[Task item]: Write out the entries again. Match each one exactly.

Collected data:
[Start of Attachment]

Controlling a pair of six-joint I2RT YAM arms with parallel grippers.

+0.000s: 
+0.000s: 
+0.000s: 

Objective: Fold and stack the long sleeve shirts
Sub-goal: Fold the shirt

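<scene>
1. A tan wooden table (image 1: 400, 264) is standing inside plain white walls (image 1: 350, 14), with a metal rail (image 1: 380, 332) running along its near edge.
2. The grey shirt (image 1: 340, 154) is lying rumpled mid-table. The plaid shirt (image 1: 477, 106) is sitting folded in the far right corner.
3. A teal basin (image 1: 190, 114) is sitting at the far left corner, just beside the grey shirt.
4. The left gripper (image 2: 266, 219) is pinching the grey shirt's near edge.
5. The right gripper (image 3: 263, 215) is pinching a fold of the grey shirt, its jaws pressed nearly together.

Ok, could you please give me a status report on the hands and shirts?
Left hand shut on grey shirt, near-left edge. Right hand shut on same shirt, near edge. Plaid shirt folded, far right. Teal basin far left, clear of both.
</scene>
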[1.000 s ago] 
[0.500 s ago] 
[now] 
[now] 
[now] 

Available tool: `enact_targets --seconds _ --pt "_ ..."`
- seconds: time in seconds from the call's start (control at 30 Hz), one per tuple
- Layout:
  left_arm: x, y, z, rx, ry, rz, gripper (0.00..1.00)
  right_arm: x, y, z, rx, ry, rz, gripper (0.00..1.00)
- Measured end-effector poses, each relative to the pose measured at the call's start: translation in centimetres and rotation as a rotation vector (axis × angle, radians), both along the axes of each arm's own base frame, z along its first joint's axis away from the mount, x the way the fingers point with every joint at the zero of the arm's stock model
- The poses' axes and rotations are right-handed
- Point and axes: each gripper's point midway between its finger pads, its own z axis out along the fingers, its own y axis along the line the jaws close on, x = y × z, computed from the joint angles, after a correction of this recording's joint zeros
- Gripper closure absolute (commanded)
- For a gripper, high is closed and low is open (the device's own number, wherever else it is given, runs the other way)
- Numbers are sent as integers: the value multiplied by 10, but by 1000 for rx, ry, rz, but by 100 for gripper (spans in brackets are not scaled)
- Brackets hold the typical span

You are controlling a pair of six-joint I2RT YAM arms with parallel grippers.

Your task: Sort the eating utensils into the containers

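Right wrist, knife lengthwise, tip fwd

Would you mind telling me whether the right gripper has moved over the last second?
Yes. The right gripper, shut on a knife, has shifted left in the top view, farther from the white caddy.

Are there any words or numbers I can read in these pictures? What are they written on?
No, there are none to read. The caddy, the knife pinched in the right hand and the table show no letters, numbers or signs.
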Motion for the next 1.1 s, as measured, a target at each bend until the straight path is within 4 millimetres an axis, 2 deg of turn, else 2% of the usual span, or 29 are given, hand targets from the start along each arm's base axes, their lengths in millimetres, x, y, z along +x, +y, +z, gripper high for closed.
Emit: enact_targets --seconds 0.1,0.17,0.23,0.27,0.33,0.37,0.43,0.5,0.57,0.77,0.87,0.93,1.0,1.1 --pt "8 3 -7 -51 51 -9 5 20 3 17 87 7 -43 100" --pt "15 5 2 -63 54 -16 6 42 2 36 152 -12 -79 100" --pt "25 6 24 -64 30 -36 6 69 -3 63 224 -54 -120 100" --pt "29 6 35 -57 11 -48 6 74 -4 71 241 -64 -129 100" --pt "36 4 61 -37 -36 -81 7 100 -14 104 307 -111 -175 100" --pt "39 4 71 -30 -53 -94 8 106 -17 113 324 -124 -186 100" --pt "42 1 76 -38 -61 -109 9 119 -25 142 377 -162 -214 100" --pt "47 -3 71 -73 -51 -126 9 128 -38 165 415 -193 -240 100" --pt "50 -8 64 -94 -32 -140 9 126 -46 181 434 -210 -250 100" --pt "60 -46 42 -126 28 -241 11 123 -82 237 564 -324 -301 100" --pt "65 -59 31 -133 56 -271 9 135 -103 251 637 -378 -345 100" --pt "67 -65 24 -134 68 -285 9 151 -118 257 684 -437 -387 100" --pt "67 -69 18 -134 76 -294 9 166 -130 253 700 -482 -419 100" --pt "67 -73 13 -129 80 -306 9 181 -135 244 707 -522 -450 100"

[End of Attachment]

[Task answer]:
Controlling a pair of six-joint I2RT YAM arms with parallel grippers.

+0.000s: 
+0.000s: 
+0.000s: 

Objective: Fold and stack the long sleeve shirts
Sub-goal: Fold the shirt

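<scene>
1. A tan wooden table (image 1: 400, 264) is standing inside plain white walls (image 1: 350, 14), with a metal rail (image 1: 380, 332) running along its near edge.
2. The grey shirt (image 1: 340, 154) is lying rumpled mid-table. The plaid shirt (image 1: 477, 106) is sitting folded in the far right corner.
3. A teal basin (image 1: 190, 114) is sitting at the far left corner, just beside the grey shirt.
4. The left gripper (image 2: 266, 219) is pinching the grey shirt's near edge.
5. The right gripper (image 3: 263, 215) is pinching a fold of the grey shirt, its jaws pressed nearly together.

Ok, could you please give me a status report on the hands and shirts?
Left hand shut on grey shirt, near-left edge. Right hand shut on same shirt, near edge. Plaid shirt folded, far right. Teal basin far left, clear of both.
</scene>
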[1.000 s ago] 
[0.500 s ago] 
[now] 
[now] 
[now] 

Available tool: `enact_targets --seconds _ --pt "_ ..."`
- seconds: time in seconds from the call's start (control at 30 Hz), one per tuple
- Layout:
  left_arm: x, y, z, rx, ry, rz, gripper (0.00..1.00)
  right_arm: x, y, z, rx, ry, rz, gripper (0.00..1.00)
- Measured end-effector poses, each relative to the pose measured at the call's start: translation in centimetres and rotation as a rotation vector (axis × angle, radians), both along the axes of each arm's own base frame, z along its first joint's axis away from the mount, x the way the fingers point with every joint at the zero of the arm's stock model
- The poses' axes and rotations are right-handed
- Point and axes: each gripper's point midway between its finger pads, its own z axis out along the fingers, its own y axis along the line the jaws close on, x = y × z, computed from the joint angles, after a correction of this recording's joint zeros
- Gripper closure absolute (commanded)
- For a gripper, high is closed and low is open (the device's own number, wherever else it is given, runs the other way)
- Numbers are sent as integers: the value multiplied by 10, but by 1000 for rx, ry, rz, but by 100 for gripper (spans in brackets are not scaled)
- Brackets hold the typical span

You are controlling a pair of six-joint I2RT YAM arms with parallel grippers.

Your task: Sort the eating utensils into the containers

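Right wrist, knife lengthwise, tip fwd

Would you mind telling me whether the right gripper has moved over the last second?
Yes. The right gripper, shut on a knife, has shifted left in the top view, farther from the white caddy.

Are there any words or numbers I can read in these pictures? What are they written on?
No, there are none to read. The caddy, the knife pinched in the right hand and the table show no letters, numbers or signs.
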Motion for the next 1.1 s, as measured, a target at each bend until the straight path is within 4 millimetres an axis, 2 deg of turn, else 2% of the usual span, or 29 are given, hand targets from the start along each arm's base axes, their lengths in millimetres, x, y, z along +x, +y, +z, gripper high for closed.
Emit: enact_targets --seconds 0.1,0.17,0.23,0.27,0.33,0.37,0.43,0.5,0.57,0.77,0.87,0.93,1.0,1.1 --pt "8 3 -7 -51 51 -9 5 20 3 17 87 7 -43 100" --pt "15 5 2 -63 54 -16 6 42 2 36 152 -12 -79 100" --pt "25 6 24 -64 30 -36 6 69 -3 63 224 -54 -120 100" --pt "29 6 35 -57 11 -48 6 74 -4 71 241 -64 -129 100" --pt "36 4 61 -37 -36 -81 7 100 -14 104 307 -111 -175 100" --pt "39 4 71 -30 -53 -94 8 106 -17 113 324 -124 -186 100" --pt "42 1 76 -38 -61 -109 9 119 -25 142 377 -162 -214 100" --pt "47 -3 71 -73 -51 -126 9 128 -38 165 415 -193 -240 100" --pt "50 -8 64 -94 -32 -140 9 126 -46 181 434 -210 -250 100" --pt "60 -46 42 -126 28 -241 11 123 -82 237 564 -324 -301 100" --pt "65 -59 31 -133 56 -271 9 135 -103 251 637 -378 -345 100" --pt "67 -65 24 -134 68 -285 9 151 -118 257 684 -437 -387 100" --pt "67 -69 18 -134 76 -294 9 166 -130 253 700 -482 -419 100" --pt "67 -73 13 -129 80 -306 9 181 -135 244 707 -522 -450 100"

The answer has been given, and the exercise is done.